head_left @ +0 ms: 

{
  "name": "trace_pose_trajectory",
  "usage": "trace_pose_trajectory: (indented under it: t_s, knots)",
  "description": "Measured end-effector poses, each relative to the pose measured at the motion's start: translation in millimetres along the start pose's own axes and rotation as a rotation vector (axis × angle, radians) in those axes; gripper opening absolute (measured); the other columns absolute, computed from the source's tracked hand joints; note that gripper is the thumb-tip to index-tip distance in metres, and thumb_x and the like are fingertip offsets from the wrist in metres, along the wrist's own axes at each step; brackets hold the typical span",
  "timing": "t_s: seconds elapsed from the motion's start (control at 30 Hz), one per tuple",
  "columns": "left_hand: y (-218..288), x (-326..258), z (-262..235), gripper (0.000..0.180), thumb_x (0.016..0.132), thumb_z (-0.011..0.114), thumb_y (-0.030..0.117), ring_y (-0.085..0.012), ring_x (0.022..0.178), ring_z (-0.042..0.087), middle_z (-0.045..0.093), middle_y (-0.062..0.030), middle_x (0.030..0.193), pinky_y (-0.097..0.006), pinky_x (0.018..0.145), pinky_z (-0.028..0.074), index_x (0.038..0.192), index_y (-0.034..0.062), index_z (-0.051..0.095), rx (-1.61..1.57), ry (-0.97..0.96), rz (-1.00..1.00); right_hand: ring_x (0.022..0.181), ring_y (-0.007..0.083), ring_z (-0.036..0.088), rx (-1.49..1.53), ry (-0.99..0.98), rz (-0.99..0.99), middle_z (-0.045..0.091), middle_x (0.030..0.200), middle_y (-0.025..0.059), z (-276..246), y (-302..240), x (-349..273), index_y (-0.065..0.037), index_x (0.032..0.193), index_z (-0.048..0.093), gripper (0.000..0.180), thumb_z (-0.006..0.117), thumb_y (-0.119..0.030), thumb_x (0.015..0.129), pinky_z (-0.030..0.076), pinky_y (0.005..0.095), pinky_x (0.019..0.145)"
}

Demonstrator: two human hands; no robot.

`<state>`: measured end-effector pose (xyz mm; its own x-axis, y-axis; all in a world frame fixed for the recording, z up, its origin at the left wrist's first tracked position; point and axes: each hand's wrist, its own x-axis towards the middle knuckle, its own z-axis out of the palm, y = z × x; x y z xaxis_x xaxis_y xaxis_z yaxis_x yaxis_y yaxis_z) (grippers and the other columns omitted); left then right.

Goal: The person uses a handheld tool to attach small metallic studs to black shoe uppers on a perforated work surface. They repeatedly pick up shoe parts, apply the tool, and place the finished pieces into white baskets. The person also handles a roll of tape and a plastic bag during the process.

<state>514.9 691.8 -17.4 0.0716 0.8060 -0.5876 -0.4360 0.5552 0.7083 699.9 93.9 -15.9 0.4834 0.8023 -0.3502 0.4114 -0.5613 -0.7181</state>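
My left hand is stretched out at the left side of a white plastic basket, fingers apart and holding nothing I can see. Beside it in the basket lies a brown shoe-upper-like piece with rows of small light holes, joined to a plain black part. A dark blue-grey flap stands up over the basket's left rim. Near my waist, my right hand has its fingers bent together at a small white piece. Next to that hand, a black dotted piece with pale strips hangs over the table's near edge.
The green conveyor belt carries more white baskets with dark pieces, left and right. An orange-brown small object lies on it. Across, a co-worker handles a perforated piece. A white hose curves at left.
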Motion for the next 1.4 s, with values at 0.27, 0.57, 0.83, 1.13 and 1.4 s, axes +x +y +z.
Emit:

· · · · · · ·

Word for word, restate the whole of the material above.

head_left @ +0 ms: 

{
  "name": "trace_pose_trajectory",
  "usage": "trace_pose_trajectory: (indented under it: t_s, knots)",
  "description": "Measured end-effector poses, each relative to the pose measured at the motion's start: translation in millimetres along the start pose's own axes and rotation as a rotation vector (axis × angle, radians) in those axes; gripper opening absolute (measured); the other columns absolute, computed from the source's tracked hand joints; note that gripper is the thumb-tip to index-tip distance in metres, and thumb_x and the like are fingertip offsets from the wrist in metres, along the wrist's own axes at each step; brackets hold the typical span",
  "timing": "t_s: seconds elapsed from the motion's start (control at 30 Hz), one per tuple",
  "columns": "left_hand: y (-218..288), x (-326..258), z (-262..235), gripper (0.000..0.180), thumb_x (0.016..0.132), thumb_z (-0.011..0.114), thumb_y (-0.030..0.117), ring_y (-0.085..0.012), ring_x (0.022..0.178), ring_z (-0.042..0.087), middle_z (-0.045..0.093), middle_y (-0.062..0.030), middle_x (0.030..0.193), pinky_y (-0.097..0.006), pinky_x (0.018..0.145), pinky_z (-0.028..0.074), index_x (0.038..0.192), index_y (-0.034..0.062), index_z (-0.051..0.095), rx (-1.61..1.57), ry (-0.97..0.96), rz (-1.00..1.00); right_hand: ring_x (0.022..0.181), ring_y (-0.007..0.083), ring_z (-0.036..0.088), rx (-1.49..1.53), ry (-0.99..0.98), rz (-0.99..0.99), middle_z (-0.045..0.091), middle_x (0.030..0.200), middle_y (-0.025..0.059), z (-276..246), y (-302..240), x (-349..273), index_y (-0.065..0.037), index_x (0.032..0.193), index_z (-0.048..0.093), gripper (0.000..0.180), thumb_z (-0.006..0.117), thumb_y (-0.119..0.030), thumb_x (0.015..0.129), pinky_z (-0.030..0.076), pinky_y (0.005..0.095), pinky_x (0.019..0.145)"
}

Demonstrator: two human hands; no robot.

`<state>`: measured end-effector pose (xyz mm; its own x-axis, y-axis; all in a world frame fixed for the recording, z up, its origin at the left wrist's first tracked position; point and axes: each hand's wrist, its own x-axis towards the middle knuckle, its own z-axis out of the palm, y = z × x; x y z xaxis_x xaxis_y xaxis_z yaxis_x yaxis_y yaxis_z) (grippers and the other columns omitted); left then right.

Goal: The person uses a handheld tool to attach small metallic studs to black shoe uppers on a perforated work surface. They repeatedly pick up shoe parts, apply the tool, and place the finished pieces into white baskets. The person also handles a roll of tape and a plastic bag during the process.

<state>514.9 691.8 -17.4 0.0716 0.8060 -0.5876 -0.4360 0.5552 0.7083 699.9 93.9 -15.9 0.4834 0.8023 -0.3502 0.4114 -0.5613 -0.7181</state>
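My left hand is stretched out at the left side of a white plastic basket, fingers apart and holding nothing I can see. Beside it in the basket lies a brown shoe-upper-like piece with rows of small light holes, joined to a plain black part. A dark blue-grey flap stands up over the basket's left rim. Near my waist, my right hand has its fingers bent together at a small white piece. Next to that hand, a black dotted piece with pale strips hangs over the table's near edge.
The green conveyor belt carries more white baskets with dark pieces, left and right. An orange-brown small object lies on it. Across, a co-worker handles a perforated piece. A white hose curves at left.
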Motion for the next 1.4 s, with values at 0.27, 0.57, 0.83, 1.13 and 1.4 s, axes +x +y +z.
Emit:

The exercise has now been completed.